Разгадка мрачного настроения доктора была налицо.
IV
Доктор Кочетов переживал ужасное время. Он дошел до того состояния, когда люди стараются не думать о себе. В нем точно жили несколько человек: один, который существовал для других, когда доктор выходил из дому, другой, когда он бывал в редакции "Запольского курьера", третий, когда он возвращался домой, четвертый, когда он оставался один, пятый, когда наступала ночь, -- этот пятый просто мучил его.
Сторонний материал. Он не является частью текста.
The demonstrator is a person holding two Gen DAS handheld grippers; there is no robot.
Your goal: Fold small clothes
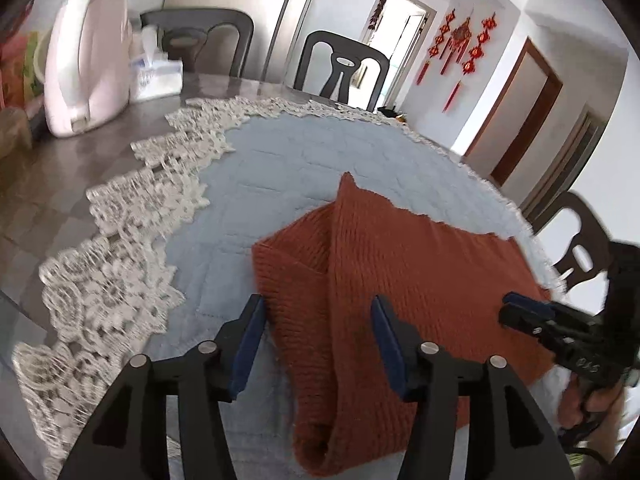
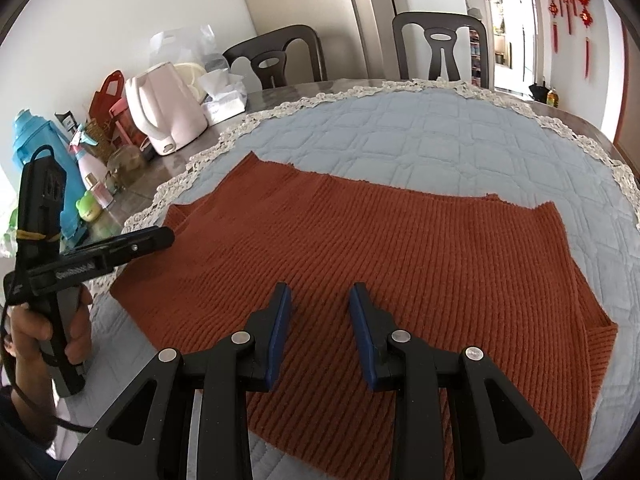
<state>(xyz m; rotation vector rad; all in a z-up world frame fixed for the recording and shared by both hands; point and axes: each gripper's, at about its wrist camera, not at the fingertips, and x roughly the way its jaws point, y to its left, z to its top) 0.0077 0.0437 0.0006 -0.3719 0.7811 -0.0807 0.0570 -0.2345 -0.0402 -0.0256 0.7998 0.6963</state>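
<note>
Both tongs hovered spread over the rust knit garment [image 2: 400, 248], pinching nothing: the right tongs [image 2: 319, 300] above its ribbed middle, the left tongs [image 1: 316, 312] at its folded-over edge. It lay on a blue quilted mat [image 2: 420, 136] on the desk [image 1: 60, 184], beside a pink kettle [image 2: 164, 112].

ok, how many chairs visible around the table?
3. One chair at the far left, behind the pink kettle; a second chair at the far middle; a third chair on the table's right side, seen only in the left wrist view. More may be hidden.
</note>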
Мысль о сумасшествии появлялась у доктора уже раньше; он начинал следить за каждою своею мыслью, за каждым словом, за каждым движением, но потом все проходило. Эти припадки мнительности начали повторяться все чаще и принимали все более мучительную форму. Успокоение давала только мадера. В бубновском доме царил какой-то дух мадеры. Доктор пил потихоньку, как это делал покойный Бубнов и как сейчас это делала Прасковья Ивановна.
Окончательным поворотным пунктом в психологии доктора послужило открытие, что Прасковья Ивановна устроилась по-новому. Сначала доктор получил анонимное письмо, раскрывавшее ему глаза на отношения жены к Мышникову, получил и не поверил, приписав его проявлению тайной злобы. Потом получено было второе письмо, третье, четвертое, -- тайный враг не дремал и заботился о нем, как самый лучший друг. Невольно доктор начал следить за женой и убедился в том, что тайный корреспондент был прав. Он знал, когда жена уходила на свидание, знал, когда она ждала Мышникова, знал, когда она рассчитывала, что он уйдет из дому, -- знал и скрывался. Теперь роли переменились, раньше Прасковья Ивановна ухаживала за Мышниковым, а сейчас наоборот. Дело дошло до того, что всесильный Мышников даже ухаживал за ним. Доктору делалось стыдно за любовников, за себя, за тот позор, который густым облаком покрывал всех. Ведь и сам он не лучше других.